UNIVERSITY PARK, Pa. — A slate of annual events meant to familiarize students with State College was named for an outstanding collaboration award from the Association for Orientation Transition Retention in Higher Education (NODA).

The two "Living in One Neighborhood" (LION) events Bash and Dash, as well as a dinner, bring together students, Penn State faculty and staff, and local borough leaders and residents each year just after students return to the University Park campus. The LION activities are a part of Student Orientation and Transition Programs’ (SOTP) Welcome Week events, organized with the help of Student Affairs, University Police and Public Safety, Off-Campus Student Support and the University Park Undergraduate Association, along with State College Police and the borough’s Public Works and Community Engagement offices.

Molly Nulty is the assistant director of welcome programs and a key organizer of the LION Bash and Dash events with SOTP. Though the mid-November snowstorm kept her from traveling to Memphis for the conference when the awards were announced, she said the office was excited by the recognition for collaboration.

“The LION events have become a big part of the Welcome Week portfolio over the last few years and we are excited to see that continue and expand moving forward,” she said. “It helps students learn not only about the community but about the resources and services that are available here to help them feel at home.”

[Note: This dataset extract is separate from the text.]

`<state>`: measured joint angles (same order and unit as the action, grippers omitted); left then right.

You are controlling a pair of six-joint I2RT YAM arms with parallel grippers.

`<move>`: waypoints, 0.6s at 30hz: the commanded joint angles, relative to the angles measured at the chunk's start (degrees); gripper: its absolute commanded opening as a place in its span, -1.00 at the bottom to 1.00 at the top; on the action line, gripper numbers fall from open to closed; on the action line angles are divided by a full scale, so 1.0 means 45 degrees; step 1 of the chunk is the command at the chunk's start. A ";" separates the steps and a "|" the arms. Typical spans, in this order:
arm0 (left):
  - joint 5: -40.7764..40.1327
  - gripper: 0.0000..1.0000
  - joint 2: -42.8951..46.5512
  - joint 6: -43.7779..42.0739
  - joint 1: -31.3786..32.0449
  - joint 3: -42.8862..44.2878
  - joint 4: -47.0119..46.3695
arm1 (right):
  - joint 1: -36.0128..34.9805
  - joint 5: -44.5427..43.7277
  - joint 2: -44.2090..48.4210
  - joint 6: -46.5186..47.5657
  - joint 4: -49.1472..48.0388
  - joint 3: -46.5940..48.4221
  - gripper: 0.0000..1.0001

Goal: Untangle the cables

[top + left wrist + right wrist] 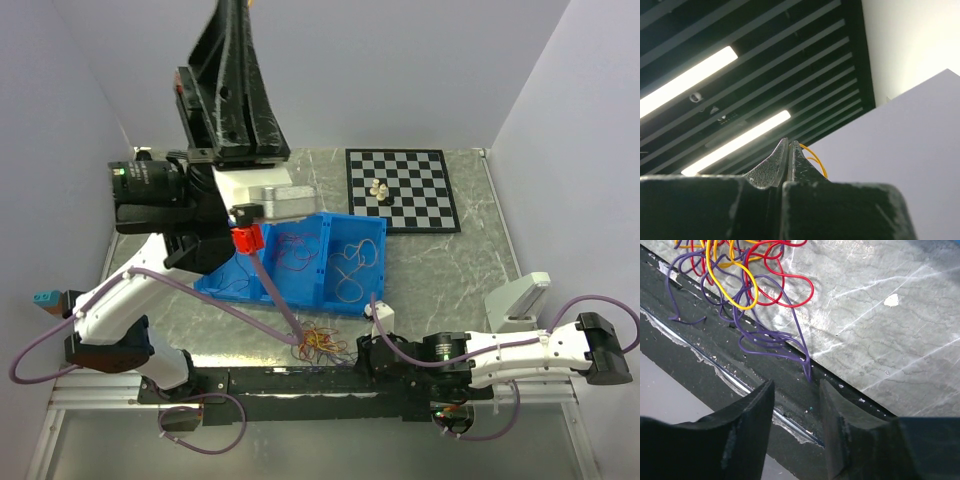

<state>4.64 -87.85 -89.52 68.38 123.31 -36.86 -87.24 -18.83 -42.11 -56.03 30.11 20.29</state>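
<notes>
Pinching a yellow strand (pixel 816 161) between tightly closed fingers, the left gripper (pixel 789 144) is held high over the table and points up at the ceiling lights; how far that strand trails down cannot be seen. Below it, the blue bin (pixel 290 293) holds red loops in one compartment and yellow ones in the next. Just in front, at the table's near edge, lies the tangle (pixel 322 345) of purple, red and yellow cables. Close to its right sits the right gripper (pixel 796 387), fingers moderately apart and empty, with a purple end (pixel 807 372) just ahead of them. The step looks like drawing one yellow cable clear. Next, the right likely needs to close on the purple (or pin the bunch) so the yellow slides out cleanly.
</notes>
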 commanded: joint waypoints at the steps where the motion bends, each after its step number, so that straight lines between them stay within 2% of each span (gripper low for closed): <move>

It was the second year for the Dash 5k run/walk and the first year it was held off-campus on downtown State College streets, attracting a bigger-than-expected turnout of 122 runners. Nulty said she noticed that both incoming and returning students weren’t familiar with State College’s streets and neighborhoods. So, she suggested giving people the opportunity to learn State College the way she did: by putting sneaker to pavement.

“When I first moved here, that was a way that I learned the area,” she said. “We wanted to help students do the same, and community members as well. It was a good mix of runners that took part.”

As a bonus, the event also raised $2,000 for Centre Safe, recently renamed from the Centre County Women’s Resource Center.

The Bash is part block party, part place for residents and students to learn about resources in the area. It continues to grow, with more than 150 engagement stations and 2,000 attendees this past year centered around Allen Street.

NODA is an international organization chartered in 1976 and provides education and development in the field of college student orientation, transition and retention. The conference the weekend of Nov. 17 was through their Extended Orientation Institute and covered the exact sorts of programming SOTP provides for students to help them continue to acclimate to campus. Nulty said it’s been a trend over the years for schools to enhance that programming.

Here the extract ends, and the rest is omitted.